It's the exact opposite. The Cokin system makes it tons easier:

1) If you go with a standard round filter, you buy the biggest one you need for all of your lenses, correct? But now, you need step-up rings for all but one of your lenses, the largest diameter.

2) And what about your lens hoods? So NOW, you need step-DOWN rings to attach your hoods.

3) And since your hoods are of various lengths for various focal lengths, you have to shlep different hoods for all of your lenses.

4) And let's not forget about ND and other filters, which people often stack, a REAL pain with screw-in filters.

5) The Cokin system, and the very capable and inexpensive eBay clones, require one holder and just different holder rings for your various filter diameters.

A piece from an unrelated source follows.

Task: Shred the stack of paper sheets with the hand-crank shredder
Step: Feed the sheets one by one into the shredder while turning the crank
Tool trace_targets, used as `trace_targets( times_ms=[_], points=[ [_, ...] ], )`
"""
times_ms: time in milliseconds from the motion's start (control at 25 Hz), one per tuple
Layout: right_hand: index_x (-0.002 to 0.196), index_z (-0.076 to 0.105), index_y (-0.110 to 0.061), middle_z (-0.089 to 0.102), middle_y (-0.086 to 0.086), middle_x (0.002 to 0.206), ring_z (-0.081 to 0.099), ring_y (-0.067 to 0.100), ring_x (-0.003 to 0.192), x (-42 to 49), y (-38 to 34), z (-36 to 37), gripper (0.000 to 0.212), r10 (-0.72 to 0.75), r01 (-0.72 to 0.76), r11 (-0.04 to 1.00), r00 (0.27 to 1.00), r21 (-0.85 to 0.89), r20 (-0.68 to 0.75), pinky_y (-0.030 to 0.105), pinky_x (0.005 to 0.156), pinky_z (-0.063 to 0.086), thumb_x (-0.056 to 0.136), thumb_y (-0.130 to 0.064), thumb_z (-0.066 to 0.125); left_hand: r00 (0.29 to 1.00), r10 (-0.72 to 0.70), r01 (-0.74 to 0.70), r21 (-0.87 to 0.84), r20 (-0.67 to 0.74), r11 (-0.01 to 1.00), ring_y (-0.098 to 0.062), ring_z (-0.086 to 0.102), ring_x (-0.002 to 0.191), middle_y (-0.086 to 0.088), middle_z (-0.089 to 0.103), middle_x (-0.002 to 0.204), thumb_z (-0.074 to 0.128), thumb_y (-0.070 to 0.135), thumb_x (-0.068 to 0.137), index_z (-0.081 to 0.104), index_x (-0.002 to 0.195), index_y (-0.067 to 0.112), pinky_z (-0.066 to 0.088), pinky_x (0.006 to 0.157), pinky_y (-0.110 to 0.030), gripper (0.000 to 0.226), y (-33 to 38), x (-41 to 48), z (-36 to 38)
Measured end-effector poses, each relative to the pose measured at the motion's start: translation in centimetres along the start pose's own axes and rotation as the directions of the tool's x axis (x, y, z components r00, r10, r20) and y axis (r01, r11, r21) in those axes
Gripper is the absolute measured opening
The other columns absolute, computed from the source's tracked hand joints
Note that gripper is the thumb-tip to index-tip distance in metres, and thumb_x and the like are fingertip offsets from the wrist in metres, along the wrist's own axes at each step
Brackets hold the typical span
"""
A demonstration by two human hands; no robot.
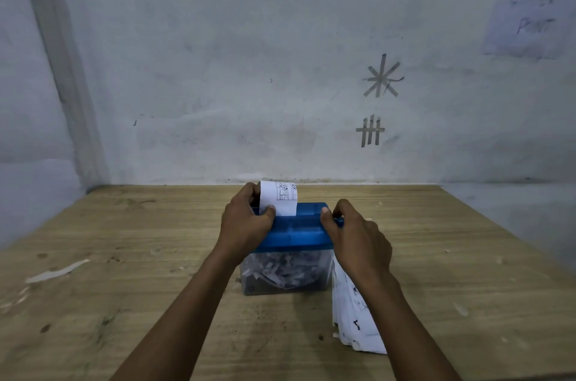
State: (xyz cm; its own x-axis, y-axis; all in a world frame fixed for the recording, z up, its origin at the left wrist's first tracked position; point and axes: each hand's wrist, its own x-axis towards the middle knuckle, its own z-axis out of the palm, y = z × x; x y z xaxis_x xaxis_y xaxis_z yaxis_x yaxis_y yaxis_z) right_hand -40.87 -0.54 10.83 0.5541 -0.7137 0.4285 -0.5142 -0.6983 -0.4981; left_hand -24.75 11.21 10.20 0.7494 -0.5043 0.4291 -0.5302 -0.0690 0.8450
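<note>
Head view showed a white scrap (56, 271) lying on the wooden table (124, 240), out at nine o'clock from the shredder (296, 232). The left hand (246, 221) pinched a printed sheet (280, 198) standing upright in the shredder's blue top, thumb in front and fingers behind. Shreds filled the clear bin (280, 271) beneath. At three o'clock the right hand (358, 240) curled around the blue crank (339, 221). The stack of sheets (352, 318) lay at five o'clock, just beside the bin.
</note>
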Motion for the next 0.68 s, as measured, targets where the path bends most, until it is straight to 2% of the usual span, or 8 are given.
trace_targets(
  times_ms=[160,240,320,400,440,520,600,680],
  points=[
    [0.079,0.059,-0.02,0.061,-0.004,0.07,0.057,0.016,0.065,2.4,0.3,-0.9,0.045,0.011,-0.007,0.995,0.999,-0.099,0.035,0.028,0.056,0.038,0.096,-0.059,0.048,1.0,0.016,-0.016,0.012,-0.006,1.0,-0.01,0.064,0.1,0.006,0.068,0.111,0.073,0.012,0.089,0.061,0.112,0.02,0.048,0.074,-0.016,0.028,0.0,0.0,0.0],
    [0.079,0.06,-0.017,0.061,-0.003,0.07,0.057,0.015,0.064,4.9,-0.1,-1.4,0.043,-0.002,0.041,0.97,0.987,-0.241,0.162,0.027,0.056,0.038,0.092,-0.057,0.052,1.0,0.025,-0.025,0.012,0.006,1.0,-0.004,0.062,0.099,0.01,0.067,0.11,0.076,0.015,0.087,0.061,0.114,0.021,0.048,0.076,-0.015,0.031,0.0,0.0,-0.1],
    [0.079,0.06,-0.014,0.062,0.0,0.067,0.057,0.015,0.058,7.1,-0.9,-2.1,0.043,0.012,0.083,0.963,0.936,-0.256,0.352,0.026,0.057,0.042,0.088,-0.056,0.057,1.0,0.008,-0.008,0.031,0.008,0.999,-0.005,0.062,0.099,0.009,0.068,0.108,0.077,0.019,0.086,0.062,0.11,0.019,0.051,0.079,-0.022,0.029,-0.2,0.2,-0.2],
    [0.075,0.066,-0.009,0.061,0.002,0.058,0.049,0.015,0.046,7.7,-0.8,-3.5,0.05,0.009,0.033,0.997,0.859,-0.073,0.512,0.024,0.05,0.04,0.088,-0.057,0.061,1.0,-0.022,0.022,0.043,0.009,0.999,-0.009,0.063,0.097,0.007,0.067,0.105,0.077,0.023,0.087,0.061,0.104,0.018,0.054,0.079,-0.027,0.024,-0.4,0.3,-0.3],
    [0.078,0.07,-0.006,0.061,0.003,0.057,0.049,0.015,0.045,7.3,-0.2,-4.4,0.055,-0.008,-0.028,0.998,0.828,0.055,0.561,0.024,0.047,0.038,0.088,-0.06,0.062,0.999,-0.032,0.031,0.045,0.013,0.999,-0.009,0.063,0.095,0.007,0.067,0.103,0.076,0.023,0.088,0.06,0.103,0.018,0.053,0.077,-0.025,0.023,-0.5,0.1,-0.3],
    [0.094,0.076,-0.011,0.069,0.001,0.074,0.062,0.012,0.06,5.6,2.3,-5.6,0.053,-0.1,-0.099,0.951,0.799,0.292,0.594,0.025,0.052,0.047,0.091,-0.061,0.059,1.0,-0.026,0.026,0.044,0.006,0.999,-0.008,0.062,0.091,0.008,0.066,0.1,0.073,0.023,0.091,0.06,0.102,0.016,0.049,0.069,-0.015,0.019,-0.6,-0.4,-0.1],
    [0.109,0.076,-0.024,0.075,-0.009,0.1,0.071,0.007,0.091,3.3,4.9,-5.1,0.039,-0.226,-0.057,0.87,0.837,0.49,0.499,0.027,0.072,0.059,0.094,-0.054,0.057,1.0,-0.011,0.011,0.053,0.0,0.999,-0.006,0.061,0.09,0.008,0.066,0.1,0.071,0.023,0.092,0.061,0.102,0.015,0.047,0.067,-0.013,0.017,-0.8,-0.7,-0.1],
    [0.11,0.075,-0.019,0.076,-0.009,0.108,0.07,0.009,0.105,2.3,6.1,-3.4,0.035,-0.235,-0.046,0.756,0.912,0.653,0.336,0.033,0.086,0.06,0.093,-0.045,0.058,1.0,-0.002,0.002,0.069,0.004,0.998,-0.004,0.06,0.089,0.009,0.066,0.1,0.071,0.024,0.093,0.061,0.103,0.016,0.046,0.067,-0.013,0.017,-0.8,-0.5,-0.1]
  ],
)
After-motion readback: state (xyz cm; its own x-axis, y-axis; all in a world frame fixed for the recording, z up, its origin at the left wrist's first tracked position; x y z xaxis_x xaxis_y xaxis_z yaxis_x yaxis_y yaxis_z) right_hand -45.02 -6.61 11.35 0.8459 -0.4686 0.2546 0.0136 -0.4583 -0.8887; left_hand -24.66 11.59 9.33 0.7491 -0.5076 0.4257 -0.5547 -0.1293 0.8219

You just swap out the holder ring based on the diameter of the lens you're using.

6) Hood modules easily clip on and off to extend or retract the length of the hood to match your lens's focal length.

7) And it's mega-easy to slide in ND and any other filters that you want to get into after it's on the lens.

Basically, we're talking about one very capable set-up that can handle any lens that you'll ever come across, and offers incredible lens protection because of their hood system.

I'm a BIG fan of it, but I mainly posted here to express my views that what you think is more cumbersome and difficult to work with is exactly the opposite.

Cokin-type systems are a pleasure, with a 40-year-history of successful photo work. Tiffen manufactures the same system, and I wouldn't dismiss their quality and ease of use all that lightly.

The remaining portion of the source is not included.